I’ve encountered her photography before at SFMOMA where her Analogue portfolio was used in conversation with Janet Delaney and Eugene Atget as a way of documenting the changing city as it develops and redevelops. I liked it then but I like it even better seeing the same portfolio with the rest of her work.
For a medium which is often about a fraction of second* Leonard’s work consistently comes back to issues of slow evolution. Windows in buildings that have been bricked up and painted over. Trees which have grown around man-made infrastructure.** In this context Analogue becomes more about change as a natural evolution in the city instead of reflecting any explicit moment of time and development.
*Garry Winogrand’s quip answer of “around 1/125th of second” in response to being asked “how long did it take you to make that photo?” is the go-to snark here.
**Both of these are subjects I’ve found myself drawn to as well.
Her photos of Niagara Falls coupled by the two huge installations of postcards extend the slow evolution theme beyond what happens in-camera and adds elements about how humanity has documented the evolution over a century of time. That Niagara Falls is moving upstream by like a foot a year coupled with the sheer number of photos of the falls means that the archive of postcards that Leonard has assembled is working on numerous levels with regard to evolution.
In addition to the basic level of how each photo shows a moment of Niagara Falls’ erosion, they also show both how our views of the falls have changed in popularity and how our printing itself of postcards has changed.
As a print geek I could just look at the evolution of printing technology and stare at this wall for hours. But it’s fascinating to see how certain views are popular and what vintage of postcard they seem to be mostly composed of. It’s also a wonderful demonstration of how even with dozens of different views, each photograph feels like a trope.
I also love the Fae Richards archive where Leonard and Cheryl Dunye have created a fictional archive of photographs and ephemera for a black actress. If you didn’t know it was fake you’d swear it was real since the degree of accuracy in the materials is astonishingly good.
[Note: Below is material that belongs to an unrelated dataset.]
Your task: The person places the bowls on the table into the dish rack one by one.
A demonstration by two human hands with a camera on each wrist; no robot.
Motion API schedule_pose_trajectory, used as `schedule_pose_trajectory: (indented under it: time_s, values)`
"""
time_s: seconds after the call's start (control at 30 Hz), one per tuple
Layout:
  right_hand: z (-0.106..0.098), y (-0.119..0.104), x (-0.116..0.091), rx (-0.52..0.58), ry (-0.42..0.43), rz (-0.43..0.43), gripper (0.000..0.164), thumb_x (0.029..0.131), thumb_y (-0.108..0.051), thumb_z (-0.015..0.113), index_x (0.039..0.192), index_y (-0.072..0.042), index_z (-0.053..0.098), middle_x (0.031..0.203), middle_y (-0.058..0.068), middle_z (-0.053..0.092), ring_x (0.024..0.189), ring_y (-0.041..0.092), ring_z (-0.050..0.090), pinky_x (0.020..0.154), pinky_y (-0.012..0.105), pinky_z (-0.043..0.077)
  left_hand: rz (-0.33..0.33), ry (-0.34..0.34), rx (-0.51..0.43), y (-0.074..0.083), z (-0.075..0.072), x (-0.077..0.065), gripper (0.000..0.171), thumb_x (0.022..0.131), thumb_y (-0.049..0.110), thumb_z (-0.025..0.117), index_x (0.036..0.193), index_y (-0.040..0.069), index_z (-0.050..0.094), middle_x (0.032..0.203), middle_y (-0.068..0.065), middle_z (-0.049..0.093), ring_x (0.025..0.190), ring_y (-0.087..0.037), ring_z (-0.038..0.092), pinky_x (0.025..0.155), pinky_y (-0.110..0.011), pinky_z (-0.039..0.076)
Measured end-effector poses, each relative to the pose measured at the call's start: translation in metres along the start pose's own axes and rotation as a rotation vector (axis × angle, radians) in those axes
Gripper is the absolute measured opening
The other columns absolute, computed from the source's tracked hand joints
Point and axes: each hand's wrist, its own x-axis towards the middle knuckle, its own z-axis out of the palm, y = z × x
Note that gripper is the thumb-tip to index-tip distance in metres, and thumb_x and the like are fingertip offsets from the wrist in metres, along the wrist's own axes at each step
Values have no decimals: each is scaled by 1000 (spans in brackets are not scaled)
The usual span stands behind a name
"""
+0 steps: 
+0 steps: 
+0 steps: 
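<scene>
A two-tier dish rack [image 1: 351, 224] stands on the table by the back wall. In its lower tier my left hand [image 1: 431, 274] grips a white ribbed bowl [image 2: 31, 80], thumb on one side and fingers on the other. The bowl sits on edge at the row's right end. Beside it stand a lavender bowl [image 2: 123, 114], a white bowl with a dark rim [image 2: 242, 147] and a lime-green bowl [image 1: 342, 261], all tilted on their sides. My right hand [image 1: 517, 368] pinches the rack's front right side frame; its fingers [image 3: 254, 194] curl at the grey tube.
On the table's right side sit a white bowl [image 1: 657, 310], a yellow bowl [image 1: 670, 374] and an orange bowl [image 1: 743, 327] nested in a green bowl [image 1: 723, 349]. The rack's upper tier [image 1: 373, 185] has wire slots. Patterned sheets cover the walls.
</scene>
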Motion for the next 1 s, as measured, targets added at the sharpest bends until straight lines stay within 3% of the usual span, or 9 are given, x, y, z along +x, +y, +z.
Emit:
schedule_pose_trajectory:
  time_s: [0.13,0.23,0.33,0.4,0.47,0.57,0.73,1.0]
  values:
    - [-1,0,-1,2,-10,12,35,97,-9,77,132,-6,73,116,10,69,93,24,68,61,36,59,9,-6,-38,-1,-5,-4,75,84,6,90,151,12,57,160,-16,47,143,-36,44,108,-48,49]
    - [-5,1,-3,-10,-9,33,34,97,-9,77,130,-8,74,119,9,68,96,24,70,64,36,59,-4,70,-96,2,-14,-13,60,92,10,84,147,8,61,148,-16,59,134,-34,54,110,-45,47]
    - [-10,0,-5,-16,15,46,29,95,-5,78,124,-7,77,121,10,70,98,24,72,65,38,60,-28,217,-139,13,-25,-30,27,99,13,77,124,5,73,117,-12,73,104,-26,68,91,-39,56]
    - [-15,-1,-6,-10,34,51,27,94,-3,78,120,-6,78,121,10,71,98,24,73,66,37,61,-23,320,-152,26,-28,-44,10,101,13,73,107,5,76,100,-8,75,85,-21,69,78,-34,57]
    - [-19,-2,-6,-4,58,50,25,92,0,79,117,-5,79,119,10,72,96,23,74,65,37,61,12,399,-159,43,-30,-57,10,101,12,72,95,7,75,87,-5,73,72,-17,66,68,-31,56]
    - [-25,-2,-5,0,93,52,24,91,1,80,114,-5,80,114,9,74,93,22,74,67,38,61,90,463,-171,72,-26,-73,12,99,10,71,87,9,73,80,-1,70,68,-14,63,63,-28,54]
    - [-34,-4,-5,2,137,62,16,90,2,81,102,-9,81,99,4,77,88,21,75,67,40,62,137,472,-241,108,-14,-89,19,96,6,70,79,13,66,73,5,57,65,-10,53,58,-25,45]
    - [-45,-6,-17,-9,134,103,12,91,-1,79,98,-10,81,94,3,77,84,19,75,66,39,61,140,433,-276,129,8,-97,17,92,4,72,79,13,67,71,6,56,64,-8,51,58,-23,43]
Without any obvious tells for being fictional it’s able to comment on all kinds of things in how women evolve as they age, how actresses evolve as they age, how black women evolve as they age, how black people evolve as they age, how the roles that Hollywood puts people into changes as they age, how society has changed over the past 70 decades, etc. etc.
This is, again, a piece where I appreciate the craft both because of the craft and the way that craft enables so many things to see and take note of. You can seize on any thread and follow it through. That there are so many threads to follow is just amazing to see and stretch your brain with.
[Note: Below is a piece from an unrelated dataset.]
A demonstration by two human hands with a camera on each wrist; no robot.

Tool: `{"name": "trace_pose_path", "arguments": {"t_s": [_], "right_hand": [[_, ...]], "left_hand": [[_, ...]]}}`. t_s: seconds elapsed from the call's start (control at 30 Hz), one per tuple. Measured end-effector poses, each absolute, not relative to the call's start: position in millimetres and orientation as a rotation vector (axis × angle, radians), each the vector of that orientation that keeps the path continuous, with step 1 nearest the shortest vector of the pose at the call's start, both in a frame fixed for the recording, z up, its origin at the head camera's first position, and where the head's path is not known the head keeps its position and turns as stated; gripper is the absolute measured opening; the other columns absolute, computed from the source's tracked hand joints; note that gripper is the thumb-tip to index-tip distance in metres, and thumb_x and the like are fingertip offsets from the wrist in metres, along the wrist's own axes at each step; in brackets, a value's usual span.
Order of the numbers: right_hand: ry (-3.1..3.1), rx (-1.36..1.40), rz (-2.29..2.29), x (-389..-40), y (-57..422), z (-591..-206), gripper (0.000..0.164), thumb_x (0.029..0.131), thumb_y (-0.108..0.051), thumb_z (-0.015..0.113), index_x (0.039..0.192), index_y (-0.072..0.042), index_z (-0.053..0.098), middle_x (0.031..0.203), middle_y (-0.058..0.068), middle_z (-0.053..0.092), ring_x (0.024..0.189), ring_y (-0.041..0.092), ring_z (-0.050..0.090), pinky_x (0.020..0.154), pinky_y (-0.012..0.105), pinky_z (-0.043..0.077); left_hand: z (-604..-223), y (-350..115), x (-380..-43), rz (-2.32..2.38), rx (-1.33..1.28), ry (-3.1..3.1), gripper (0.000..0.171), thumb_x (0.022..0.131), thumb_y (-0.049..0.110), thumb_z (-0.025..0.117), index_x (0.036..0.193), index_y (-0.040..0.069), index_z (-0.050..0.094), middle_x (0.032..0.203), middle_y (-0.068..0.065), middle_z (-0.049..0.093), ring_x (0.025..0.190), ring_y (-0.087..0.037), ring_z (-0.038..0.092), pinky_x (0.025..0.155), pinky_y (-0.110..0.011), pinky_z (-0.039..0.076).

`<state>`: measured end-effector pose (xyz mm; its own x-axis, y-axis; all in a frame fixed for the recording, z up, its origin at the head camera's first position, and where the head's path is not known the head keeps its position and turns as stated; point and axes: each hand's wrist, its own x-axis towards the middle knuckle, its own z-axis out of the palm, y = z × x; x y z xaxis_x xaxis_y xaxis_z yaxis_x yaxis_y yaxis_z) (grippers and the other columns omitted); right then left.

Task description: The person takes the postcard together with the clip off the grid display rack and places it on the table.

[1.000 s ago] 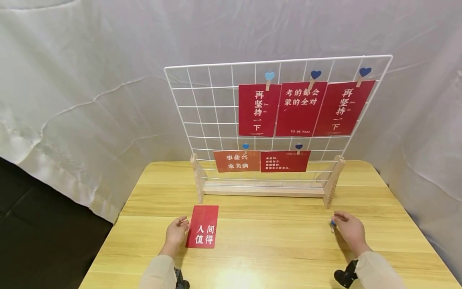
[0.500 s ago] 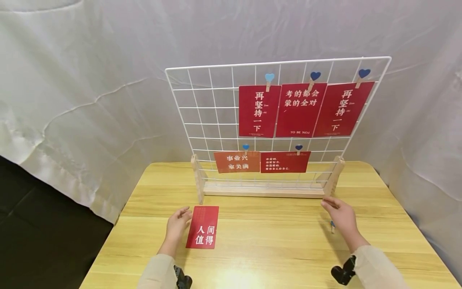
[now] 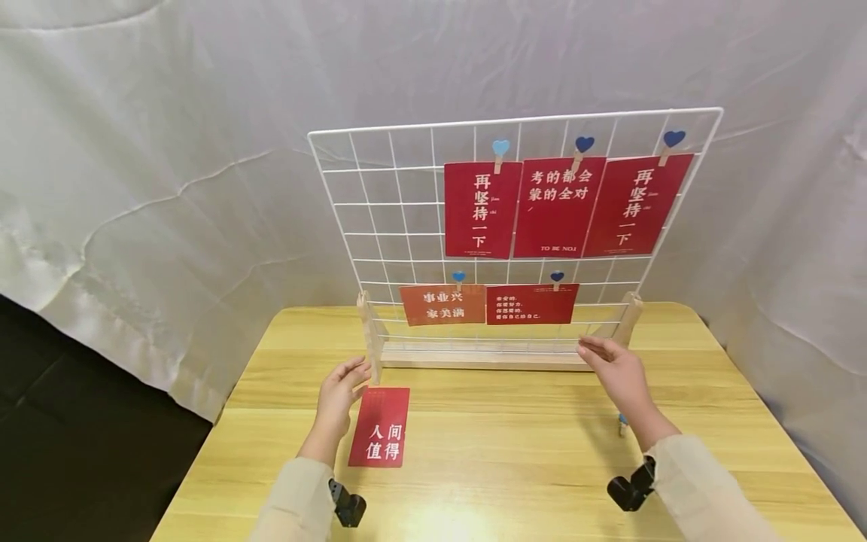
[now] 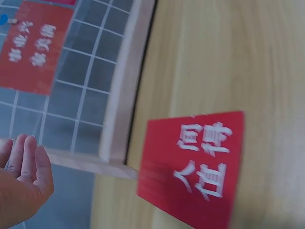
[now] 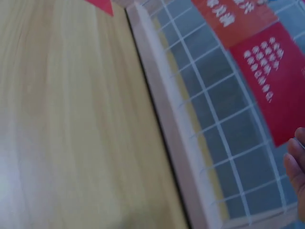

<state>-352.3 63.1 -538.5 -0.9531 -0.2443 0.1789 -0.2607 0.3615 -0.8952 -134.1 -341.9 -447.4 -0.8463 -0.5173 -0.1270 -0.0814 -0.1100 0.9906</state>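
Note:
A white wire grid panel (image 3: pixel 393 218) stands in a wooden base (image 3: pixel 474 355) at the back of the table. Five red cards hang on it from heart-topped pegs, among them an upper card (image 3: pixel 482 209) and a lower card (image 3: pixel 443 304). My left hand (image 3: pixel 345 380) is open, fingers straight, right beside the stand's left post (image 3: pixel 369 339). My right hand (image 3: pixel 609 369) is open and reaches toward the right post (image 3: pixel 628 318). A loose red card (image 3: pixel 379 427) lies flat on the table by my left wrist. A small blue peg (image 3: pixel 621 424) lies under my right forearm.
The wooden table (image 3: pixel 515 459) ends on the left at an edge (image 3: pixel 203 452) with dark floor beyond. White cloth (image 3: pixel 169 150) hangs behind and beside the stand. In the left wrist view the loose card (image 4: pixel 195 167) lies just before the base rail (image 4: pixel 126 86).
Both hands have moved forward from the table front toward the stand's posts. The right hand has left the blue peg lying on the table; the left has drawn off the loose card.

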Motion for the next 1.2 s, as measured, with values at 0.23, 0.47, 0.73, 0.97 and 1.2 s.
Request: {"name": "trace_pose_path", "arguments": {"t_s": [0.23,0.47,0.73,0.97,1.2], "right_hand": [[-2.514,0.550,1.765,-311,29,-451,0.044,0.083,-0.032,0.056,0.118,-0.005,0.052,0.113,0.008,0.056,0.098,0.012,0.052,0.077,0.025,0.045],[-2.438,0.632,1.808,-275,6,-376,0.046,0.083,-0.025,0.056,0.116,0.006,0.048,0.111,0.017,0.054,0.089,-0.004,0.051,0.075,0.010,0.041],[-2.342,0.741,1.824,-281,-7,-346,0.042,0.082,-0.021,0.058,0.114,0.005,0.051,0.108,0.015,0.056,0.089,-0.001,0.053,0.075,0.012,0.043],[-2.395,0.759,1.744,-282,-16,-322,0.044,0.081,-0.026,0.059,0.116,0.000,0.051,0.112,0.017,0.054,0.095,0.007,0.053,0.077,0.014,0.043],[-2.383,0.790,1.675,-285,-26,-298,0.041,0.081,-0.025,0.060,0.116,-0.004,0.053,0.111,0.015,0.055,0.096,0.013,0.054,0.075,0.015,0.044]], "left_hand": [[-422,-338,-142,-2.090,0.579,-1.785,0.037,0.085,0.007,0.051,0.119,-0.005,0.044,0.107,-0.011,0.053,0.092,-0.014,0.052,0.089,-0.039,0.038],[-401,-333,-148,-2.122,0.496,-1.746,0.039,0.082,0.000,0.052,0.120,-0.005,0.043,0.111,-0.016,0.050,0.093,-0.013,0.052,0.089,-0.035,0.039],[-379,-324,-163,-2.101,0.376,-1.748,0.035,0.081,-0.003,0.053,0.115,-0.004,0.047,0.109,-0.018,0.052,0.093,-0.016,0.053,0.085,-0.032,0.041],[-357,-317,-175,-2.092,0.258,-1.759,0.037,0.081,-0.005,0.051,0.118,-0.006,0.045,0.110,-0.017,0.052,0.095,-0.018,0.052,0.088,-0.032,0.040],[-339,-309,-188,-2.092,0.138,-1.745,0.039,0.081,-0.007,0.051,0.119,-0.005,0.044,0.117,-0.023,0.046,0.108,-0.035,0.042,0.089,-0.034,0.039]]}}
Not everything on display shows evolution. Unfortunately. The most powerful piece in the exhibition for me was I Want a President precisely because it shows how little things have changed in two-dozen years. The entire poem is a punch to the gut.
It hurts to read it. It hurts to recognize how this is how liberals felt after the 1980s yet the supposed left-leaning political party has failed to really address any of this during my entire lifetime of being eligible to vote. It hurts that every single fucking line outlines the things that gave us our current disaster in office. It hurts that every single fucking line describes the people that that current disaster will kill through his policies.
One of Leonard’s pieces is a sculpture of blue suitcases to which she adds another suitcase each year she lives. While I appreciate the concept of a piece where the artist’s mortality is a defined part of the concept, I just wish there was a bit more information about whether the suitcases get reordered each year or each installation. It doesn’t look like a chronological view of suitcase fashion over Leonard’s lifetime (I noted the absence of any roller bags) so I couldn’t help wondering if there was some method to the ordering.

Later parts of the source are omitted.